El cuerpo de policía de Londres (los “Charlies”) era entonces relativamente pequeño, de un par de miles -en eso no se asemejaba al caso mexicano, aquí la policía es numerosa- y como en México, extremadamente deficiente, pues lo conformaban “viejos decrépitos y pobres”, mal armados, que preferían evitar que enfrentar a los verdaderos criminales, pero que se cebaban con los inocentes o quien fuera más débil que el policía. La corrupción era la compañera constante de esos “agentes de la ley y el orden”, pues con un “cuarto” de ginebra o unos cuantos peniques, dejaban libre al sospechoso. En realidad, la llamada justicia usaba más a los informantes privados a los que pagaba por denunciar crímenes reales o imaginarios del prójimo que a la policía.
Esta especie de protodetectives tenía un interés creado por fomentar los delitos que por ponerles fin, pues entre más hubiera, mejor su negocio. La otra cara de esa criminalidad era la dureza del castigo, cualquiera podía terminar en la horca por robar en una casa o en un camino el equivalente a 40 chelines.

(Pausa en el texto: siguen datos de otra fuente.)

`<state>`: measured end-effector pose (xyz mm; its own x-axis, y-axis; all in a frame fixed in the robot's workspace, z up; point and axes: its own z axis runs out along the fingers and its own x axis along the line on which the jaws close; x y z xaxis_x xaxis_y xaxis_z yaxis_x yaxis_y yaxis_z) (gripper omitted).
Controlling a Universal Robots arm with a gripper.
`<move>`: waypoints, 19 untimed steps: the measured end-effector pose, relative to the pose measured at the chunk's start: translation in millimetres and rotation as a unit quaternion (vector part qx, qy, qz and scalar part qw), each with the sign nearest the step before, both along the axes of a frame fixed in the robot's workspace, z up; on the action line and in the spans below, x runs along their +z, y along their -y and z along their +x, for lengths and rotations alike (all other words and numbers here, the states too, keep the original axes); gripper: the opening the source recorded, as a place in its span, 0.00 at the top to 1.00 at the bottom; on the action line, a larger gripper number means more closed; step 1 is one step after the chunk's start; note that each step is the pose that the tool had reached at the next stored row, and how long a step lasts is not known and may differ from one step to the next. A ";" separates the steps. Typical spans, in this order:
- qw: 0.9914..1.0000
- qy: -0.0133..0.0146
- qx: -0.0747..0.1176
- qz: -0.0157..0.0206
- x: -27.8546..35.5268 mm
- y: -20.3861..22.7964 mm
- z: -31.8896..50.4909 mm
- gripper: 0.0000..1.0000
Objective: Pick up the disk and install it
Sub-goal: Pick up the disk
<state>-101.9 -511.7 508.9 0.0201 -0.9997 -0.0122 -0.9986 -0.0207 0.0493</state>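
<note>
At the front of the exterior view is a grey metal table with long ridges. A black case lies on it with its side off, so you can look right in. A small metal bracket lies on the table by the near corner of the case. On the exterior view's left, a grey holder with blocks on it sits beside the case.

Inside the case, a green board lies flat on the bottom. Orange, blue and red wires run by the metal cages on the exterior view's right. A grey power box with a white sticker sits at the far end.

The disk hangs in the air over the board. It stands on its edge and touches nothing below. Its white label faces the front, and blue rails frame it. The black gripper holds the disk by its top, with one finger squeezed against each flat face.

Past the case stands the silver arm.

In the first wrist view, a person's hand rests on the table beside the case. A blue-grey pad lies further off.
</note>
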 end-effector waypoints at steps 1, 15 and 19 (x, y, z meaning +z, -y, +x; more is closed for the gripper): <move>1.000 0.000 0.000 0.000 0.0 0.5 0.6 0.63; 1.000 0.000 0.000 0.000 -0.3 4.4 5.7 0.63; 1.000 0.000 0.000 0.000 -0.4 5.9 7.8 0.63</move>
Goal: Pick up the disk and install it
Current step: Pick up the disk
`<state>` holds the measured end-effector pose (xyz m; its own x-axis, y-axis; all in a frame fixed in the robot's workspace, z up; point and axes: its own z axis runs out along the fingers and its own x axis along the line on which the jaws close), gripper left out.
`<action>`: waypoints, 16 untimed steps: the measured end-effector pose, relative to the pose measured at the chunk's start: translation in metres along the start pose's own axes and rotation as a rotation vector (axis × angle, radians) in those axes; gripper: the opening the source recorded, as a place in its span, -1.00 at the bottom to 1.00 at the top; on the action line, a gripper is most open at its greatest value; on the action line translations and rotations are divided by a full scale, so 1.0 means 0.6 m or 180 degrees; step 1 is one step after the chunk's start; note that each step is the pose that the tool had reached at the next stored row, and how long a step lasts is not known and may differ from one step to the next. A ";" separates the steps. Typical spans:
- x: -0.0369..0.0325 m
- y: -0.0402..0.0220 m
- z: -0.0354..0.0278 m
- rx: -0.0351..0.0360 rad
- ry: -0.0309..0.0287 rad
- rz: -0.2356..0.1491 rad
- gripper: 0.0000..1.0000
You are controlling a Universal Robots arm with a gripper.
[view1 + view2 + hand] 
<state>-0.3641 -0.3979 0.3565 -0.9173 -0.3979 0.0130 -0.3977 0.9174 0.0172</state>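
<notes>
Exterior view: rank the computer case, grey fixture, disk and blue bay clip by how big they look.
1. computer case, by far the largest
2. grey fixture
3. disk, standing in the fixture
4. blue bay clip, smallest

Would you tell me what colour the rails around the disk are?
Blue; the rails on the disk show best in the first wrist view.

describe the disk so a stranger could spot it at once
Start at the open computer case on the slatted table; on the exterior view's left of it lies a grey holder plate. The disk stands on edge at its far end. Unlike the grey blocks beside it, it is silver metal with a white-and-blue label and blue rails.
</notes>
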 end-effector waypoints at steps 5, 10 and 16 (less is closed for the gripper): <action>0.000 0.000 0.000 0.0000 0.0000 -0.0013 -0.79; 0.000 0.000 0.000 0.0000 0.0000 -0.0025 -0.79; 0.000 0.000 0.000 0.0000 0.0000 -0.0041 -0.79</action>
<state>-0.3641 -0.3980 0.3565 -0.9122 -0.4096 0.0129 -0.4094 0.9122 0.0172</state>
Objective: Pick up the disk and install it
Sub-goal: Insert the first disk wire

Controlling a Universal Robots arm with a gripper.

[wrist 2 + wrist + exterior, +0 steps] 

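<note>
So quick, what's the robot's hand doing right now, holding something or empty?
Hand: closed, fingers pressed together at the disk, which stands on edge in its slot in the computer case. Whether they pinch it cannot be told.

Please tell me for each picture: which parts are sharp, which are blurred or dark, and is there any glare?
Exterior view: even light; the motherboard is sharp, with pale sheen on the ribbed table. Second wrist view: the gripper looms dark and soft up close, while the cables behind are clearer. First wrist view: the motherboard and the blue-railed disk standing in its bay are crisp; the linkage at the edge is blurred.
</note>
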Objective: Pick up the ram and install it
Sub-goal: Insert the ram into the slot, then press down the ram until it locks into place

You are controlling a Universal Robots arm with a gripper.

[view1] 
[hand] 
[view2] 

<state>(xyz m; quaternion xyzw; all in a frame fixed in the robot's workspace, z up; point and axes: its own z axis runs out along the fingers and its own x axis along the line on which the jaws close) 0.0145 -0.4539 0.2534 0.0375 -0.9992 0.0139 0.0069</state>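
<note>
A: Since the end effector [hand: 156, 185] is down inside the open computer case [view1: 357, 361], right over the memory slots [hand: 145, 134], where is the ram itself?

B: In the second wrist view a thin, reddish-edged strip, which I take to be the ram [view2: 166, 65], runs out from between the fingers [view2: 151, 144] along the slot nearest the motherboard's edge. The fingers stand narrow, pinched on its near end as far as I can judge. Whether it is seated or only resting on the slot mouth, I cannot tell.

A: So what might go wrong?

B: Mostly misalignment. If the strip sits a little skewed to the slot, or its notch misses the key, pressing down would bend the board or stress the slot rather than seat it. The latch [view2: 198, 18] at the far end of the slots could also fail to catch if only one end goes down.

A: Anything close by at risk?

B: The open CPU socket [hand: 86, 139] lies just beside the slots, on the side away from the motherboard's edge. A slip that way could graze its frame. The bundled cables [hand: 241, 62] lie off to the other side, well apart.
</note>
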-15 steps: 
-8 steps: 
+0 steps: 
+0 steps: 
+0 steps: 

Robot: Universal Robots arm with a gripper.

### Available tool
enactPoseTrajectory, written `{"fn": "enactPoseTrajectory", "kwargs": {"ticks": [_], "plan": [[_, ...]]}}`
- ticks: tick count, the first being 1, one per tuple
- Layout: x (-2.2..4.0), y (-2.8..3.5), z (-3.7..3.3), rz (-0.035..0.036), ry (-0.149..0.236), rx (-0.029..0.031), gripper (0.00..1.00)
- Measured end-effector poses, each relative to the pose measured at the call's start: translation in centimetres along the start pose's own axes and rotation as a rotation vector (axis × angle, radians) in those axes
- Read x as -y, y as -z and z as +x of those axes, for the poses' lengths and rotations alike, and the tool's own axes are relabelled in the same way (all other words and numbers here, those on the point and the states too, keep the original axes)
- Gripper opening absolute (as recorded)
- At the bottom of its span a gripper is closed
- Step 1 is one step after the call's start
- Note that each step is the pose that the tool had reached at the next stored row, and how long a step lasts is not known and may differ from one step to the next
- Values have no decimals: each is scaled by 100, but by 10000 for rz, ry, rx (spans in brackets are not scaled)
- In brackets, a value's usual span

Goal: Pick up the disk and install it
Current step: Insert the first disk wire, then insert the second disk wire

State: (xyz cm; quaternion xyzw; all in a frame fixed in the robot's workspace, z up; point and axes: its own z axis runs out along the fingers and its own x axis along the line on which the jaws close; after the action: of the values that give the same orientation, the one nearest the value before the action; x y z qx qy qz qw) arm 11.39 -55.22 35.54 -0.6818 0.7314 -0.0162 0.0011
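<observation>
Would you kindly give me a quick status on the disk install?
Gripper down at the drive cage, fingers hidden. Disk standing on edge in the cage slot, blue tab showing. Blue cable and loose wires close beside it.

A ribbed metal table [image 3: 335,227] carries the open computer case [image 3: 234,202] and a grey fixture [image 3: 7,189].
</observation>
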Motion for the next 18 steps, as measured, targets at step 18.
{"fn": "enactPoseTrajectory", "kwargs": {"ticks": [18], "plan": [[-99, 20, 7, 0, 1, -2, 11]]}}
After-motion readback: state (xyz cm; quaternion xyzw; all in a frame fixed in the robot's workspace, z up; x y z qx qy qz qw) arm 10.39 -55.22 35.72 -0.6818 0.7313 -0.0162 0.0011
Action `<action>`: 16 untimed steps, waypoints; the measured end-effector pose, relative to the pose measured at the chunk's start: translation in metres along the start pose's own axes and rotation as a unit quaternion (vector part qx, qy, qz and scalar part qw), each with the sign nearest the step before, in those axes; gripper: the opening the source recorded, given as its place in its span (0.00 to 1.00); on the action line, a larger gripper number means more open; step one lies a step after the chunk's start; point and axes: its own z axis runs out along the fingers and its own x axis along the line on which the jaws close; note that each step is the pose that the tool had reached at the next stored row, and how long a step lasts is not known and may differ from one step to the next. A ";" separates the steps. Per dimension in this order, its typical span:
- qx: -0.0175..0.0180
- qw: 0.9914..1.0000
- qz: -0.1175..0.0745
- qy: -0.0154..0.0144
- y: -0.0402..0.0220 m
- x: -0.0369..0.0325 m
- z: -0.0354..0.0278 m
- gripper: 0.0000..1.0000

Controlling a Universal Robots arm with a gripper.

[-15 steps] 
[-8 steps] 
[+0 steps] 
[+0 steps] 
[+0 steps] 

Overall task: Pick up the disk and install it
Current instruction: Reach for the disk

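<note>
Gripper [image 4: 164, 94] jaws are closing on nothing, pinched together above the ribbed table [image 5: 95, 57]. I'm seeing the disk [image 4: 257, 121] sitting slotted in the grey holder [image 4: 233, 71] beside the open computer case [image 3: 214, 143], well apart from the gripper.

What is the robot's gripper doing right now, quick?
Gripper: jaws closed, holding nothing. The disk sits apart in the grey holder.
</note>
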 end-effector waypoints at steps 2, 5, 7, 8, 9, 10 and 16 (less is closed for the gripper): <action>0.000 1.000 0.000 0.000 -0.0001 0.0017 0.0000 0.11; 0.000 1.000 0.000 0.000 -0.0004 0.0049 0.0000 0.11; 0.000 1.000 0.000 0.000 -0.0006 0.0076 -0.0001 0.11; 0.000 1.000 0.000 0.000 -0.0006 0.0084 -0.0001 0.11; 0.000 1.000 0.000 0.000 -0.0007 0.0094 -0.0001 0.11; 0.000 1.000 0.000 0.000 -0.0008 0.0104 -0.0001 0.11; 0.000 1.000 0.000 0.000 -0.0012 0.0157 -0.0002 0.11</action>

En Suma.- Las razones últimas del cáncer que vive hoy México en general y la ciudad de México en particular, la criminalidad, es social e histórico. Sus razones se encuentran en la falta de oportunidades económicas para la fuerza de trabajo y la pésima distribución del ingreso; y también en fracturas en el tejido de la sociedad como son la corrupción y el descuido de la vieja clase política frente a la impartición de justicia. Sin embargo y como todo cáncer, a la criminalidad se le debe de atacar en sus causas pero también en sus manifestaciones. El “Plan Giuliani” puede o no dar resultado, pero hay que hacer algo ya, pues si la autoridad no puede ofrecer una razonable seguridad al ciudadano en su vida y propiedad, entonces ¿para qué sirve?